◆ Task to carry out
The full listing should be duplicated word for word.

◆ Input data
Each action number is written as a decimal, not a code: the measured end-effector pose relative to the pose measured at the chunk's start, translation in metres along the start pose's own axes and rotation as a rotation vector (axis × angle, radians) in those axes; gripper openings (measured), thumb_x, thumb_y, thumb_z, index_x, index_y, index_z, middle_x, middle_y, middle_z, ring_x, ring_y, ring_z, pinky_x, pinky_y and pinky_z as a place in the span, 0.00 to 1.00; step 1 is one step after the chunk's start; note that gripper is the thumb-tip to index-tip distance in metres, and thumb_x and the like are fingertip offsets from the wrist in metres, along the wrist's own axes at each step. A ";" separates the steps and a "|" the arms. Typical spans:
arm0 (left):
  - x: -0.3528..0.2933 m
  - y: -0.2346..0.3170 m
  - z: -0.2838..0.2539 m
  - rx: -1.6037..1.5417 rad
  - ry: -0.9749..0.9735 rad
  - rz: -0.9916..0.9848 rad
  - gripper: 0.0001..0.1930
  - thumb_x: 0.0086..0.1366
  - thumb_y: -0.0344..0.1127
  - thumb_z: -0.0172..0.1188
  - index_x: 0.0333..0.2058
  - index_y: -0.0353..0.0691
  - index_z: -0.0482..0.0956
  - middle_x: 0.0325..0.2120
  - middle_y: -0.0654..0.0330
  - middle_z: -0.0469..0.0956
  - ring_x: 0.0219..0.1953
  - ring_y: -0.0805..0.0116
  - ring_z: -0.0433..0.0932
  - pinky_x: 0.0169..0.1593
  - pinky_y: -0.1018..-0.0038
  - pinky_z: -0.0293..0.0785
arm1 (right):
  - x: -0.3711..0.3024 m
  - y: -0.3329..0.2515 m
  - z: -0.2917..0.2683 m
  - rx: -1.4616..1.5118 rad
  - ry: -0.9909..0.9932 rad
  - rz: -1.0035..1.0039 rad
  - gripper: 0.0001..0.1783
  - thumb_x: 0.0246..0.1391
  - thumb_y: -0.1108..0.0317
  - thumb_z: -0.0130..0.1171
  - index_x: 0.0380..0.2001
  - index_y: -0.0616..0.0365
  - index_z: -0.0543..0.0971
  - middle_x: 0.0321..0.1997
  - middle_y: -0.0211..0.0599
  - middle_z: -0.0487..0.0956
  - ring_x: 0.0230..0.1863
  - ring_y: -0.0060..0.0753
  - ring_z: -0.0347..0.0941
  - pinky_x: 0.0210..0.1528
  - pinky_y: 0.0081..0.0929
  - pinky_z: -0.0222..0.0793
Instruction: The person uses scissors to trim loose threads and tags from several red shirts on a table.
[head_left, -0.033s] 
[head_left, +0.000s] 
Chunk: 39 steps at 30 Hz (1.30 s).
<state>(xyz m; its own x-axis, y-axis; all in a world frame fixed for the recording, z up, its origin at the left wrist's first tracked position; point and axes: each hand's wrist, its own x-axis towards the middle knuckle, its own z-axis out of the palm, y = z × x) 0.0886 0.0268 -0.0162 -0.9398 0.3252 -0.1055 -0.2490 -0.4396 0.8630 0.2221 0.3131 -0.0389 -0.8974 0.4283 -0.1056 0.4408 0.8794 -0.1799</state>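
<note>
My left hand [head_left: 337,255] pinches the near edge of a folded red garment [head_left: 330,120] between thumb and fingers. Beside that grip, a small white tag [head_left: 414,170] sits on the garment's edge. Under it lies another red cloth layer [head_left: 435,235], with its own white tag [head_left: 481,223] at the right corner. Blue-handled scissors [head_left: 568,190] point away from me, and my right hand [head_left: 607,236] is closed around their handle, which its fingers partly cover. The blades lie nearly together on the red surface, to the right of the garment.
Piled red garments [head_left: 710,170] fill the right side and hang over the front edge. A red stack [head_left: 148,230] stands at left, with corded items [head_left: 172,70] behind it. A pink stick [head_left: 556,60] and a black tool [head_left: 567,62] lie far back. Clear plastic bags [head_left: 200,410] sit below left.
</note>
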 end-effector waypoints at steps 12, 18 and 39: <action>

◆ Written solution
Each action number is written as a decimal, not a code: the measured end-effector pose relative to the pose measured at the chunk's start, translation in metres along the start pose's own axes and rotation as a rotation vector (axis × angle, radians) in those axes; gripper openings (measured), thumb_x, thumb_y, thumb_z, index_x, index_y, index_z, middle_x, middle_y, middle_z, ring_x, ring_y, ring_z, pinky_x, pinky_y and pinky_z as a place in the span, 0.00 to 1.00; step 1 is one step after the chunk's start; note that gripper is the thumb-tip to index-tip distance in metres, and thumb_x and the like are fingertip offsets from the wrist in metres, along the wrist's own axes at each step. A ";" separates the steps and a "|" the arms. Typical spans:
arm0 (left):
  - x: -0.3528..0.2933 m
  - y: -0.2346..0.3170 m
  - z: -0.2838..0.2539 m
  - rx: -1.6037..1.5417 rad
  - ry: -0.9749..0.9735 rad
  - rz: -0.9916..0.9848 rad
  - gripper: 0.0001..0.1930
  - thumb_x: 0.0086..0.1366
  - thumb_y: -0.0344..0.1127
  - thumb_z: -0.0172..0.1188
  - index_x: 0.0333..0.2058
  - index_y: -0.0353..0.0691
  - index_z: -0.0482..0.0956
  - middle_x: 0.0325..0.2120
  - middle_y: -0.0654..0.0330
  - middle_z: -0.0469..0.0956
  - ring_x: 0.0219..0.1953
  - ring_y: -0.0805..0.0116
  - ring_z: -0.0433..0.0932
  - pinky_x: 0.0169..0.1593
  - pinky_y: -0.1018..-0.0038
  - pinky_z: -0.0293..0.0785
arm1 (right):
  - x: -0.3711..0.3024 m
  - y: -0.3329..0.2515 m
  - z: -0.2917..0.2683 m
  - rx: -1.4616..1.5118 rad
  - ry: -0.9909..0.9932 rad
  - rz: -1.0035..1.0039 rad
  - gripper: 0.0001..0.1783
  - thumb_x: 0.0246..0.1391
  - thumb_y: -0.1108..0.0317
  - thumb_z: -0.0130..0.1171
  - index_x: 0.0380..0.2001
  - index_y: -0.0616..0.0365
  - index_z: -0.0543..0.0971
  - middle_x: 0.0321..0.1997
  - middle_y: -0.0211..0.0599
  - middle_z: -0.0487..0.0956
  - ring_x: 0.0230..0.1863
  - ring_y: -0.0060..0.0753
  - ring_z: -0.0347..0.0941
  - pinky_x: 0.0210..0.1528
  - pinky_y: 0.0081..0.0929
  - pinky_z: -0.0222..0.0793
Instruction: The person uses scissors to trim loose threads and tags from several red shirts on a table.
[head_left, -0.033s] 
[head_left, +0.000s] 
Chunk: 39 steps at 30 Hz (1.30 s).
<state>(xyz m; its own x-axis, y-axis; all in a world frame fixed for the recording, z up, its origin at the left wrist's first tracked position; point and axes: each hand's wrist, its own x-axis towards the middle knuckle, its own z-axis out of the palm, y = z × x) 0.0886 0.0268 -0.0162 -0.9398 0.3252 -0.1055 -0.2490 -0.4396 0.8630 0.2221 0.3131 -0.0389 -0.8974 0.4283 -0.1056 0.4408 0.8794 -0.1799</state>
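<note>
My left hand [head_left: 337,255] pinches the near edge of a folded red garment [head_left: 330,120] between thumb and fingers. Beside that grip, a small white tag [head_left: 414,170] sits on the garment's edge. Under it lies another red cloth layer [head_left: 435,235], with its own white tag [head_left: 481,223] at the right corner. Blue-handled scissors [head_left: 568,190] point away from me, and my right hand [head_left: 607,236] is closed around their handle, which its fingers partly cover. The blades lie nearly together on the red surface, to the right of the garment.
Piled red garments [head_left: 710,170] fill the right side and hang over the front edge. A red stack [head_left: 148,230] stands at left, with corded items [head_left: 172,70] behind it. A pink stick [head_left: 556,60] and a black tool [head_left: 567,62] lie far back. Clear plastic bags [head_left: 200,410] sit below left.
</note>
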 end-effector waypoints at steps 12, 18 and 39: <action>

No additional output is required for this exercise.